Take the listing from its first line through the line that contains "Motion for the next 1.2" and please retype those lines exactly, leaving out the pictures.
=== AVAILABLE DATA ===
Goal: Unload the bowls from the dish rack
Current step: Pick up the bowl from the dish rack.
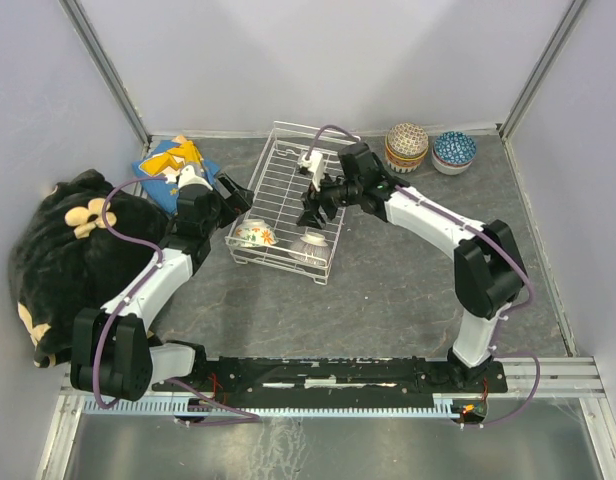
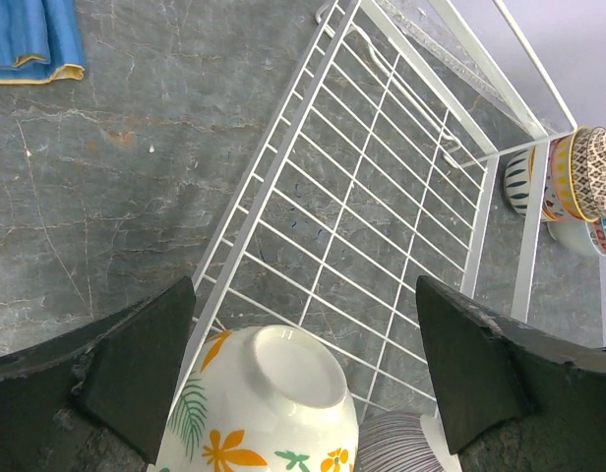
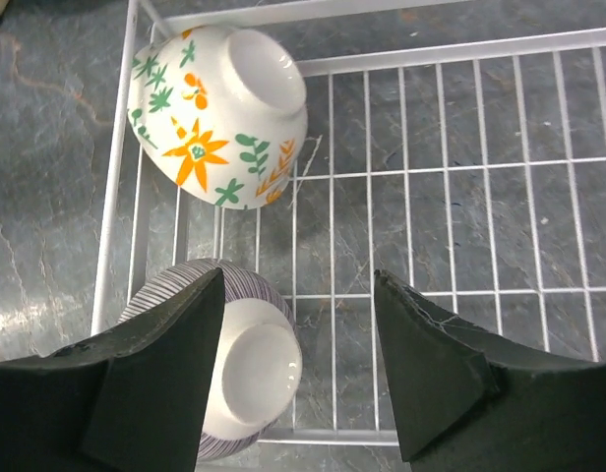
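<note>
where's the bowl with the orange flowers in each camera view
Top external: the floral bowl sits in the near left corner of the dish rack.
Left wrist: the floral bowl is at bottom centre, base up.
Right wrist: the floral bowl is at upper left, base up.
Shared landmark: the striped bowl next to it in the rack.

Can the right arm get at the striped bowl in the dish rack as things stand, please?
Probably yes. The right gripper hangs open over the striped bowl, which lies upside down in a corner of the dish rack. Nothing lies between them, and the floral bowl sits apart.
</note>
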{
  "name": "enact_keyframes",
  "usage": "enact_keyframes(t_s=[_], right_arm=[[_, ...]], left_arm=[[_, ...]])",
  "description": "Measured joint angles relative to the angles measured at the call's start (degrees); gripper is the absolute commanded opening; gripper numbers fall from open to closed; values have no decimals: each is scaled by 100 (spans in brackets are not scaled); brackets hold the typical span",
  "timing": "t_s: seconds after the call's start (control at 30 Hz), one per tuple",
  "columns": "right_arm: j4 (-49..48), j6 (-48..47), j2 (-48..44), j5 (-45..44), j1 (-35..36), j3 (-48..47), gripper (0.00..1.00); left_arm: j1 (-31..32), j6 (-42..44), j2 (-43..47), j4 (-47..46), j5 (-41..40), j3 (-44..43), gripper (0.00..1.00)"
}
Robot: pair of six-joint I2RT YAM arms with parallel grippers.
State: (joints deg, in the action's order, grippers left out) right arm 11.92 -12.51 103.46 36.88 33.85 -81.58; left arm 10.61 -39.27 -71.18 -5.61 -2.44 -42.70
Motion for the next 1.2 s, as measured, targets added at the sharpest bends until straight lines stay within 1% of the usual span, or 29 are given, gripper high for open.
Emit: enact_keyframes(t_s=[0.17,0.27,0.4,0.7,1.2], right_arm=[[225,-498,365,278,201,-201,74],[243,-682,516,367,289,-247,76],[236,-883,669,404,367,-299,77],[177,-1110,780,188,588,-407,78],[52,-1349,1108,378,678,-564,79]], left_arm=[[0,15,-2,2,-2,2,99],[0,20,-2,4,-2,2,99],[0,24,-7,4,-7,2,99],[0,26,-46,15,-17,2,99],[0,28,-52,122,-46,2,99]])
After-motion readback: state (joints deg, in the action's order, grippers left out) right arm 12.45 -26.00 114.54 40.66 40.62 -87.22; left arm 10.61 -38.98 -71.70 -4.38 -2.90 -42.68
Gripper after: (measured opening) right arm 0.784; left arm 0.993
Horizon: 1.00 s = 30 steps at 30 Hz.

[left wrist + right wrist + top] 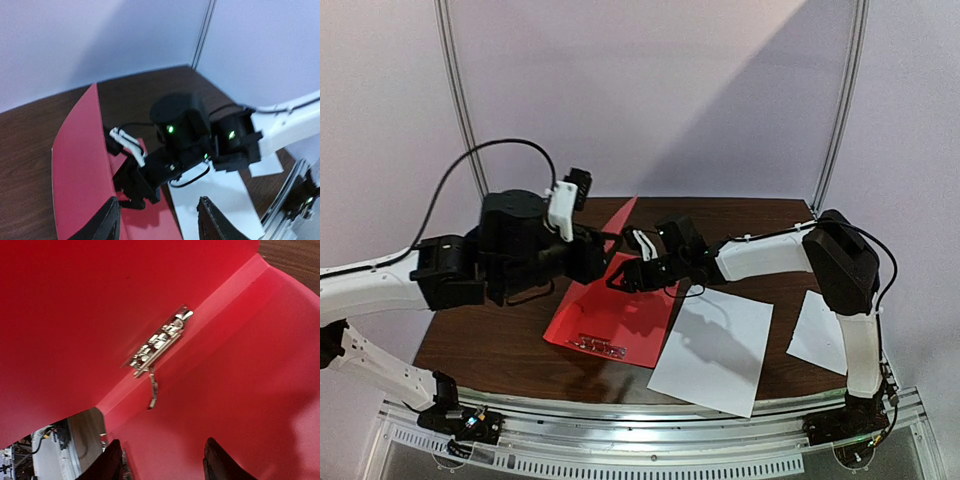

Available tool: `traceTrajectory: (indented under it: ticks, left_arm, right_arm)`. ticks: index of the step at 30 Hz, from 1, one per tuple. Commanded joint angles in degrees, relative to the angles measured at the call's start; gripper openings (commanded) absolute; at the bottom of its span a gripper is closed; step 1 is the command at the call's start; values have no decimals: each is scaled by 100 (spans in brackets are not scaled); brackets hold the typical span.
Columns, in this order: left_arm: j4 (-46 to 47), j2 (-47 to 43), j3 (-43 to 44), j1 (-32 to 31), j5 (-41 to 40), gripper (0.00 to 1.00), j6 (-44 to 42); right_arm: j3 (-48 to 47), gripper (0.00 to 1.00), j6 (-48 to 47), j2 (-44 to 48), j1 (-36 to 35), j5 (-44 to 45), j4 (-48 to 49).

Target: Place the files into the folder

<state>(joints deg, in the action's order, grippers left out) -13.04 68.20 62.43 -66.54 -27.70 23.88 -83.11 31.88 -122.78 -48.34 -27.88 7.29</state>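
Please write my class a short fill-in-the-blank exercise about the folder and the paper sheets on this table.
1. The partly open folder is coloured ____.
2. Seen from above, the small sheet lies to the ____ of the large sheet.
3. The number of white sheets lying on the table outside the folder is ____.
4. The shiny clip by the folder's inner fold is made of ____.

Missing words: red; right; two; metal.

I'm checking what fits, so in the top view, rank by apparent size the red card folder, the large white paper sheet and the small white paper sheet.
Red card folder and large white paper sheet: about alike; the folder is half raised and partly hidden, so unranked.
Small white paper sheet: clearly smallest.
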Motion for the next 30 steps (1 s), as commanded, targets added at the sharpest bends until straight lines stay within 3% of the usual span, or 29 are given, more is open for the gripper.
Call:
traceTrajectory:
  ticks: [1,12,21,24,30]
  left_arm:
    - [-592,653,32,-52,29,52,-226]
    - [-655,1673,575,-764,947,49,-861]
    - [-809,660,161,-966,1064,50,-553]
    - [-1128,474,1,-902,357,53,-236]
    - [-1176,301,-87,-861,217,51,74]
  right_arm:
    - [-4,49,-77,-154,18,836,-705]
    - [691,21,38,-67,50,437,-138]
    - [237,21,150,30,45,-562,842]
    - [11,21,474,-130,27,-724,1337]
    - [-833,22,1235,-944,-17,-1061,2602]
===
ANSWER TO THE PROBLEM:
Goal: Unload the bowls from the dish rack
Current step: Pick up the bowl from the dish rack.
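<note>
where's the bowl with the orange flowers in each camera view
Top external: the floral bowl sits in the near left corner of the dish rack.
Left wrist: the floral bowl is at bottom centre, base up.
Right wrist: the floral bowl is at upper left, base up.
Shared landmark: the striped bowl next to it in the rack.

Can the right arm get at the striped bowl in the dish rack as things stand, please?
Probably yes. The right gripper hangs open over the striped bowl, which lies upside down in a corner of the dish rack. Nothing lies between them, and the floral bowl sits apart.
</note>
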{
  "name": "enact_keyframes",
  "usage": "enact_keyframes(t_s=[_], right_arm=[[_, ...]], left_arm=[[_, ...]])",
  "description": "Measured joint angles relative to the angles measured at the call's start (degrees); gripper is the absolute commanded opening; gripper numbers fall from open to closed; values have no decimals: each is scaled by 100 (spans in brackets are not scaled); brackets hold the typical span",
  "timing": "t_s: seconds after the call's start (control at 30 Hz), one per tuple",
  "columns": "right_arm: j4 (-49..48), j6 (-48..47), j2 (-48..44), j5 (-45..44), j1 (-35..36), j3 (-48..47), gripper (0.00..1.00); left_arm: j1 (-31..32), j6 (-42..44), j2 (-43..47), j4 (-47..46), j5 (-41..40), j3 (-44..43), gripper (0.00..1.00)"
}
Robot: pair of six-joint I2RT YAM arms with parallel grippers.
State: (joints deg, in the action's order, grippers left out) right arm 11.92 -12.51 103.46 36.88 33.85 -81.58; left arm 10.61 -39.27 -71.18 -5.61 -2.44 -42.70
Motion for the next 1.2 s, as measured, targets added at the sharpest bends until straight lines stay within 1% of the usual span, or 29 are given, gripper high for open.

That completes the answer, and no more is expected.